Production of elongated carboxylates using mixotrophic communities can support the transition from our current fossil-based economy into the bioeconomy. For the carboxylate platform, the concept developed in this thesis can increase MCC yields from organic feedstocks while converting anaerobic fermentation into a net carbon-fixing process.
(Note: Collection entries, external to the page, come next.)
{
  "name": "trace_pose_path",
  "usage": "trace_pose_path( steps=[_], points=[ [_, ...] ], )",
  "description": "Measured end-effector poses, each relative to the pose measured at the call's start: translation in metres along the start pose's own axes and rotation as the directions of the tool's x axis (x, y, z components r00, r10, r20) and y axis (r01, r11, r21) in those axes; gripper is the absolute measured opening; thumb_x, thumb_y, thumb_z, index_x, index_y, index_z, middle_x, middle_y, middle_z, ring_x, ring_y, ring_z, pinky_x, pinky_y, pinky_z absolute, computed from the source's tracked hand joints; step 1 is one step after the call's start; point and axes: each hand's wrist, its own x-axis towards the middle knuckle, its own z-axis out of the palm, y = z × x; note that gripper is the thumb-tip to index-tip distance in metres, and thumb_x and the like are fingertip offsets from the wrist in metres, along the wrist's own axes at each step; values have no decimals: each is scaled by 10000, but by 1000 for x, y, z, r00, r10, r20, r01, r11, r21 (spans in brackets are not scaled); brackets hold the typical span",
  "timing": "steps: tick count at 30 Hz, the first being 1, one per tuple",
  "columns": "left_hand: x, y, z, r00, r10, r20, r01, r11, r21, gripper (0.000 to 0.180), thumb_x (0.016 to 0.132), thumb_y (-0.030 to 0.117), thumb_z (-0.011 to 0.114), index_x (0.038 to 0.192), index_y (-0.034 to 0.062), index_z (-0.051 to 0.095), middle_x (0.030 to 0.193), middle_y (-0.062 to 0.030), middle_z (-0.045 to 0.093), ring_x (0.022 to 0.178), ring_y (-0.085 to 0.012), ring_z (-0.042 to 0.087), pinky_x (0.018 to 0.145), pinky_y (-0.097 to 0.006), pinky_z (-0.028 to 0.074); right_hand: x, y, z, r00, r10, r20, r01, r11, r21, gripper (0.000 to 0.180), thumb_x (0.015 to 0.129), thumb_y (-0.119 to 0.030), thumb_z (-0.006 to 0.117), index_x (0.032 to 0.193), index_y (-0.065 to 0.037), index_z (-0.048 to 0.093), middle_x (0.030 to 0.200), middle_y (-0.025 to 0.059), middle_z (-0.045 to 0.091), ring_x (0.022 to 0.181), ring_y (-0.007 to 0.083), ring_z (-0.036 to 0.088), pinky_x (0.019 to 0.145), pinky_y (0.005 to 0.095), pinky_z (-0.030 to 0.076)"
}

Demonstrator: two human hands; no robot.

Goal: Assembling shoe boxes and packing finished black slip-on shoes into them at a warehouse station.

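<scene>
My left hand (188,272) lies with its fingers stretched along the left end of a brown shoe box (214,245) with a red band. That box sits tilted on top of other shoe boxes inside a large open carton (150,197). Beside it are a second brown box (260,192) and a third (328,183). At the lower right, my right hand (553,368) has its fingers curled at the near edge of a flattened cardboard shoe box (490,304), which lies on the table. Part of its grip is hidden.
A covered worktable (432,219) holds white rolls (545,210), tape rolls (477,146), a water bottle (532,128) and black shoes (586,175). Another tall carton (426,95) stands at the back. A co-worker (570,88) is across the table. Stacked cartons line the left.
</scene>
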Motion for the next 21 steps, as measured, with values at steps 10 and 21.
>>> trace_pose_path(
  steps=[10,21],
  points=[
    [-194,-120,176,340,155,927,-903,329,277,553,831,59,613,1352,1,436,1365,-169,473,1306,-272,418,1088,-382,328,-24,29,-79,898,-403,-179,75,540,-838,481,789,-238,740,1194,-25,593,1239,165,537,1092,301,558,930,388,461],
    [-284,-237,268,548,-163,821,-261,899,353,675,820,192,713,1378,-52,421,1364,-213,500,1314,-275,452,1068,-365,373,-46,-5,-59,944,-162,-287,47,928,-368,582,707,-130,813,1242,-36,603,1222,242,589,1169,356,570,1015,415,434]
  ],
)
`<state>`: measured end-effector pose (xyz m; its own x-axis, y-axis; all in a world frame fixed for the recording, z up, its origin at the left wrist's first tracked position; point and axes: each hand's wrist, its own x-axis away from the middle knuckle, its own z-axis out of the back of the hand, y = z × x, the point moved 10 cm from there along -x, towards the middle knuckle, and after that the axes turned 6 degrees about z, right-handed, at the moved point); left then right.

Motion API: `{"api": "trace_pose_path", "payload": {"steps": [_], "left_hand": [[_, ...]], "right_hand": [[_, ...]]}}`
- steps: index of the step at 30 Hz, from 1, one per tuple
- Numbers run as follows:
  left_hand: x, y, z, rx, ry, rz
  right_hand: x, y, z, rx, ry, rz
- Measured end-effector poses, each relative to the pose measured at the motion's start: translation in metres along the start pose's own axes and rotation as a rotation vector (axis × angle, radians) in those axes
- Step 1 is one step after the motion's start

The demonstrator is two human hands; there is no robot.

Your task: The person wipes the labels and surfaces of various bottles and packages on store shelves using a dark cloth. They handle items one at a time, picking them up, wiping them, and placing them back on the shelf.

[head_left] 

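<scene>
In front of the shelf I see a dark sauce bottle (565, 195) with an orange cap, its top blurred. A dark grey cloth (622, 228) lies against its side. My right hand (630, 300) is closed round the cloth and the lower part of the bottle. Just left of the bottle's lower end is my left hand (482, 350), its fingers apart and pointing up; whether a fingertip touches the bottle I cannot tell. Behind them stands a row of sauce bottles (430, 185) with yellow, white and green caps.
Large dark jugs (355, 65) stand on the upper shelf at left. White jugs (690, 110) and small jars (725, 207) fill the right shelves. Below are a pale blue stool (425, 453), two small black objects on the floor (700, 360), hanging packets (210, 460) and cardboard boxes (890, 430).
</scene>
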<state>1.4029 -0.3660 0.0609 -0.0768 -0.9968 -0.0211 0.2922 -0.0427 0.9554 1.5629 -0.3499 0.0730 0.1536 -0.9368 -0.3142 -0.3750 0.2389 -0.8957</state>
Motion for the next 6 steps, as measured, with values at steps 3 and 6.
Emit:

For the syngas platform, production of MCCs means the valorization of H2, CO2, and CO into products more valuable than acetate and ethanol.
This thesis identifies key operational factors of the syngas-aided fermentation, quantifies the potential improvements in carboxylate production, demonstrates long-term operation stability, and elucidates the structure of the mixotrophic community behind the fermentation. Thus, it serves as foundation for future scale-up projects pursuing commercial implementation of syngas-aided anaerobic fermentation.